**Try it**
Produce a perfect copy of the listing, matching each line.

:: Information supplied

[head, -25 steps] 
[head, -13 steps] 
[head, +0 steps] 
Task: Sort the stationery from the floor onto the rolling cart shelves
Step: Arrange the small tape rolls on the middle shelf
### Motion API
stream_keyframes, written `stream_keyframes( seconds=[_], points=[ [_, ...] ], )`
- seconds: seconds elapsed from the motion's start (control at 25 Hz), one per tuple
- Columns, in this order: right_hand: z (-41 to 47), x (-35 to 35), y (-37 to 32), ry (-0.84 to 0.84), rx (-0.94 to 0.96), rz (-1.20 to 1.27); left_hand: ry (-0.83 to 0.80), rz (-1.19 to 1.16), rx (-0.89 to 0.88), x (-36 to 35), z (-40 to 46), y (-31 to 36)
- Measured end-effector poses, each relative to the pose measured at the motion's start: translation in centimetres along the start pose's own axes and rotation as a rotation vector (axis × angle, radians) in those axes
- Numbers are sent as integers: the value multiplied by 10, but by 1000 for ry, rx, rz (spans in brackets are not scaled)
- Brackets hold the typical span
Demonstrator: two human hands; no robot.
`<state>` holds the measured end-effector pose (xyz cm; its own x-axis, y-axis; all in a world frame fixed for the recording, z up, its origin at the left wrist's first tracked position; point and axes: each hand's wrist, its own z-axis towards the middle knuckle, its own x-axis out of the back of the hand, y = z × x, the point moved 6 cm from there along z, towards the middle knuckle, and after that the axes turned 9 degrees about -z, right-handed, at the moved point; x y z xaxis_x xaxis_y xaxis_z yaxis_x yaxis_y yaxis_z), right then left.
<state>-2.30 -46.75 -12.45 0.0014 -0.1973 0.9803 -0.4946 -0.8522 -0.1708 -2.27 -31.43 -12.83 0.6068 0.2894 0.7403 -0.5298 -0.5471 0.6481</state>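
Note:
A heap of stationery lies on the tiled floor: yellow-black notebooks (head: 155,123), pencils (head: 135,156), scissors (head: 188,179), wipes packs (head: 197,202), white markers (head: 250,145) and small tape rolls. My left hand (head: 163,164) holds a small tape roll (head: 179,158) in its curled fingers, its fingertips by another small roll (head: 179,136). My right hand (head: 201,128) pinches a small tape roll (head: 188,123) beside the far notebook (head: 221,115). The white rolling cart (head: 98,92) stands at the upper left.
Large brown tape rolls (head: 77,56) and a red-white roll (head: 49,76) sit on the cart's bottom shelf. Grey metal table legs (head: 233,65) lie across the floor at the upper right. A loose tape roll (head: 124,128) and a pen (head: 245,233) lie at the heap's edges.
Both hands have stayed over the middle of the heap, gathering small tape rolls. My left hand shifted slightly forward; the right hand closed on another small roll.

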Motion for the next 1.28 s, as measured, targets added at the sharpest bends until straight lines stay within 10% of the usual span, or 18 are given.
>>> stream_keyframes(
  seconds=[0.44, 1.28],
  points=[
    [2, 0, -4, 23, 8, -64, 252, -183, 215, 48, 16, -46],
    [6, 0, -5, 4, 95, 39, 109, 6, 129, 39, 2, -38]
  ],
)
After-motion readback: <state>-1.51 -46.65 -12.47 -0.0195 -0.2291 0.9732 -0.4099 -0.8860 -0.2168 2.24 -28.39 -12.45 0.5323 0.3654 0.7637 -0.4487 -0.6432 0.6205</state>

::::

**Response**
[head, -25 steps] 
[head, -13 steps] 
[head, +0 steps] 
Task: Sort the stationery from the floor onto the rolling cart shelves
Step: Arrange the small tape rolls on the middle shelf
### Motion API
stream_keyframes, written `stream_keyframes( seconds=[_], points=[ [_, ...] ], )`
- seconds: seconds elapsed from the motion's start (control at 25 Hz), one per tuple
- Columns, in this order: right_hand: z (-41 to 47), x (-35 to 35), y (-37 to 32), ry (-0.84 to 0.84), rx (-0.94 to 0.96), rz (-1.20 to 1.27); left_hand: ry (-0.83 to 0.80), rz (-1.19 to 1.16), rx (-0.89 to 0.88), x (-36 to 35), z (-40 to 46), y (-31 to 36)
- Measured end-effector poses, each relative to the pose measured at the motion's start: translation in centimetres along the start pose's own axes and rotation as a rotation vector (axis × angle, radians) in those axes
- Numbers are sent as integers: the value multiplied by 10, but by 1000 for ry, rx, rz (spans in brackets are not scaled)
- Brackets hold the typical span
Demonstrator: two human hands; no robot.
`<state>` holds the measured end-effector pose (xyz cm; its own x-axis, y-axis; all in a world frame fixed for the recording, z up, its origin at the left wrist's first tracked position; point and axes: each hand's wrist, its own z-axis towards the middle knuckle, its own x-axis out of the back of the hand, y = z × x, the point moved 6 cm from there along z, towards the middle knuckle, and after that the axes turned 9 degrees about -z, right-handed, at the moved point; x y z xaxis_x xaxis_y xaxis_z yaxis_x yaxis_y yaxis_z), right then left.
<state>-2.30 -46.75 -12.45 0.0014 -0.1973 0.9803 -0.4946 -0.8522 -0.1708 -2.27 -31.43 -12.83 0.6068 0.2894 0.7403 -0.5298 -0.5471 0.6481</state>
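Note:
A heap of stationery lies on the tiled floor: yellow-black notebooks (head: 155,123), pencils (head: 135,156), scissors (head: 188,179), wipes packs (head: 197,202), white markers (head: 250,145) and small tape rolls. My left hand (head: 163,164) holds a small tape roll (head: 179,158) in its curled fingers, its fingertips by another small roll (head: 179,136). My right hand (head: 201,128) pinches a small tape roll (head: 188,123) beside the far notebook (head: 221,115). The white rolling cart (head: 98,92) stands at the upper left.
Large brown tape rolls (head: 77,56) and a red-white roll (head: 49,76) sit on the cart's bottom shelf. Grey metal table legs (head: 233,65) lie across the floor at the upper right. A loose tape roll (head: 124,128) and a pen (head: 245,233) lie at the heap's edges.
Both hands have stayed over the middle of the heap, gathering small tape rolls. My left hand shifted slightly forward; the right hand closed on another small roll.
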
Motion for the next 1.28 s, as measured, targets added at the sharpest bends until straight lines stay within 10% of the usual span, or 18 are given.
>>> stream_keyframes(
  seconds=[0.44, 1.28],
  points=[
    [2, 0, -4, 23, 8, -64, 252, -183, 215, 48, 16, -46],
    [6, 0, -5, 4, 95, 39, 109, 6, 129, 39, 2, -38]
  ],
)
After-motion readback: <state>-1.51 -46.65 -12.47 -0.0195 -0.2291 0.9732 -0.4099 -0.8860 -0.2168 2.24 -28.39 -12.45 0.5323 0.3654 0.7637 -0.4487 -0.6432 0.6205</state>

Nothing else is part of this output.